As the central tale is of the Baker (Ben Steinfeld) and his Wife being childless, an explanation is offered as to the actor Jesse Austrian's real life pregnancy lest we get confused. The Wolf (Noah Brady) doubles as a handsome prince, an interesting parallel as post his marriage to Cinderella (Claire Karpen), the Prince doesn't turn out to be the perfect husband but a love rat. In one of the early Red Riding Hood stories, the wolf was a child molester rather than just a granny eater.

Sondheim's music can be difficult for those uninitiated with its sudden chromatic shifts and elements of atonality but his lyrics are to die for. As Simon Saltzman found in New Jersey (see the link below) the diction from the Fiasco team is superb and no joke goes unappreciated. An example of a great pun, "If the end is right, it justifies the beans!" In addition, this stripped back production doesn't have the full orchestra. with eleven (yes one more than in America) actor-musicians playing individual instruments, although the pianist and the cellist are almost always on their instruments.

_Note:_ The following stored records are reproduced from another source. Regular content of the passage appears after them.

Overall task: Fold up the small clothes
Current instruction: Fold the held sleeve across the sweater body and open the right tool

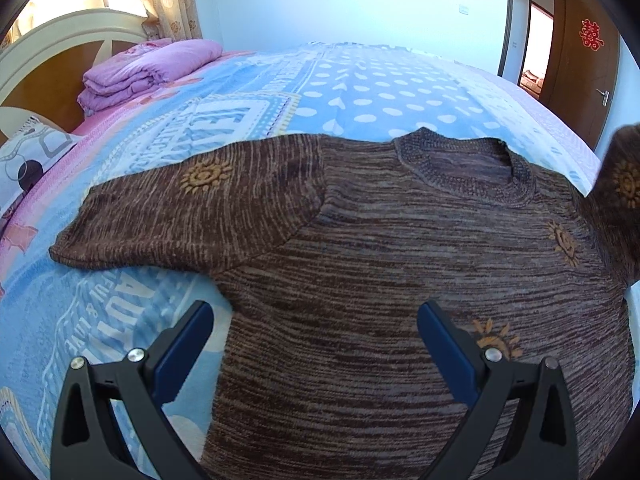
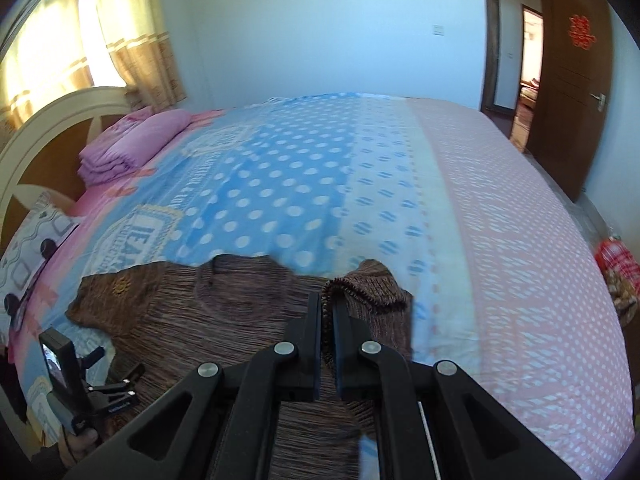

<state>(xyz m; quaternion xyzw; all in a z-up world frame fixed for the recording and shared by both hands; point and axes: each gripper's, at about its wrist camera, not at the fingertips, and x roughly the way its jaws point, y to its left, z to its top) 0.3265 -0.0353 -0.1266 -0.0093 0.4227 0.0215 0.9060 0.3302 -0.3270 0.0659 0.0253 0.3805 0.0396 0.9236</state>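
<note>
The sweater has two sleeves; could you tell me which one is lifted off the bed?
The sleeve clamped in the right gripper is lifted; the other sleeve lies flat, spread on the bedspread, beyond the open left gripper.

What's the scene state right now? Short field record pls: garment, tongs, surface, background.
garment: brown knit sweater, front up, neck away from camera
left sleeve: spread flat on the bedspread
right sleeve: cuff lifted, pinched in the right tongs
left tongs: open, over the sweater body, holding nothing
surface: blue dotted bedspread with a pink side
background: folded purple quilt by the headboard; brown door open
fold progress: no fold laid down yet
</note>
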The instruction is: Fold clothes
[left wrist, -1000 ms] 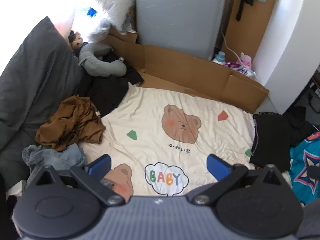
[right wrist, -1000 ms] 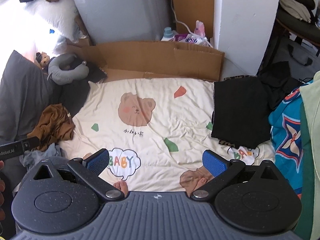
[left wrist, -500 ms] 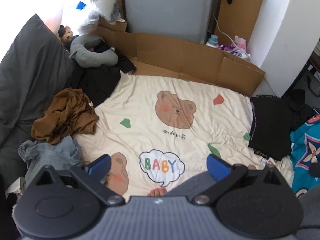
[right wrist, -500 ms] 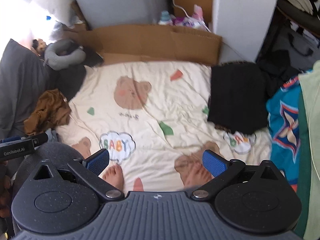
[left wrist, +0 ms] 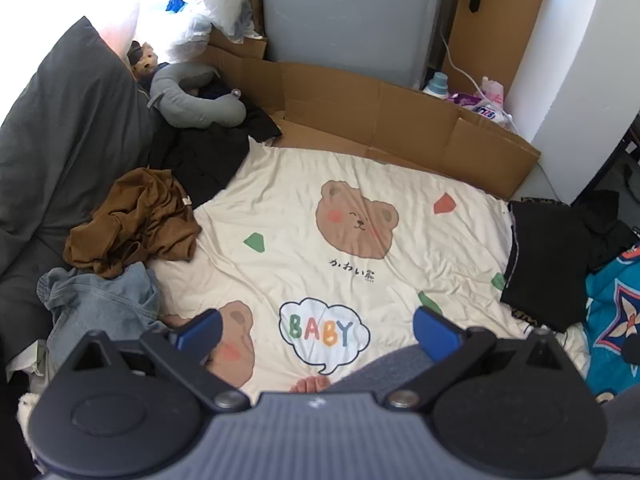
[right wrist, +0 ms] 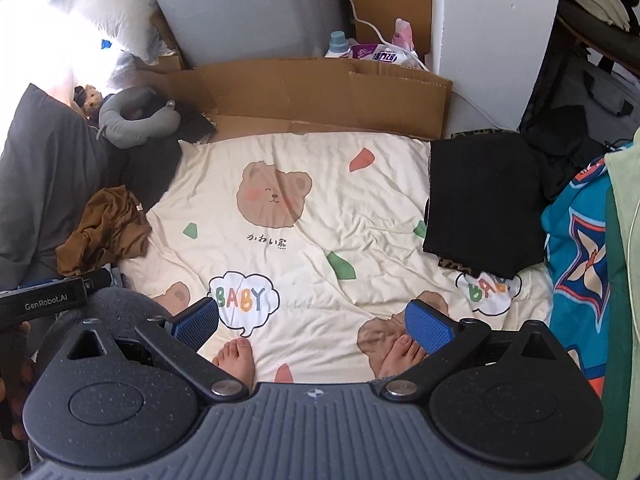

The ugly sisters (Noah Brady and Andy Grotelueschen) use the divided curtain rail to become Cinderella's ugly sisters Florinda and Lucinda. Andy Grotelueschen doubles as Jack's woeful cow with the additional of a cowbell but when he speaks he sounds exactly like Kelsey Grammer. These two actors become princes, one Cinderella's prince and the other Rapunzel's and their song "Agony" with its lovely melody celebrates the desire for what you can't reach.

I loved the expressive features of Jessie Austrian as the Baker's Wife and of course in the Chocolate Factory, every seat is a good one. Vanessa Reseland's ugly witch with the beautiful voice metamorphoses into an elegant blonde beauty in long velvet cloak and high boots but all this beauty takes away her magical powers. As the ugly witch her listing of the greens lusted after by the Baker's mother is superb. Who else but Sondheim could get arugula into a lyric?

The set is framed by piano parts, keyboards and piano insides and to the rear, the woods are densely layered ropes which look like tree trunks when someone passes behind through them. The assorted chandeliers hang with a pretty light for some magic.

The first act has a seeming finality to it but the audience will come back for more and the frailties of human nature are revealed as Sondheim examines whether when we get what we want, will that be enough? The prince has a fling with Baker's Wife and then wriggles out of the commitment he has made by saying, "This was just a moment". When challenged by Cinderella, his punch line is, "I was raised to be charming, not sincere!" The final act sees the blame game in full flow as they try to find out who might be at fault for waking the destruction of the Giant's Wife in the finger pointing "Your Fault" and the dramatic "Last Midnight".

Into the Woods restores the grimmer aspects of the Grimm Brothers' Tales and some detail lost in the Disney translations. For instance who knows that Cinderella went to a festival on three successive nights, not a ball, and of course there was no fairy godmother? The ensemble characterisations are superb, the not super bright but kindly Jack (Paul Mulryan) and Rapunzel (Emily Young) damaged by her isolation in that tower.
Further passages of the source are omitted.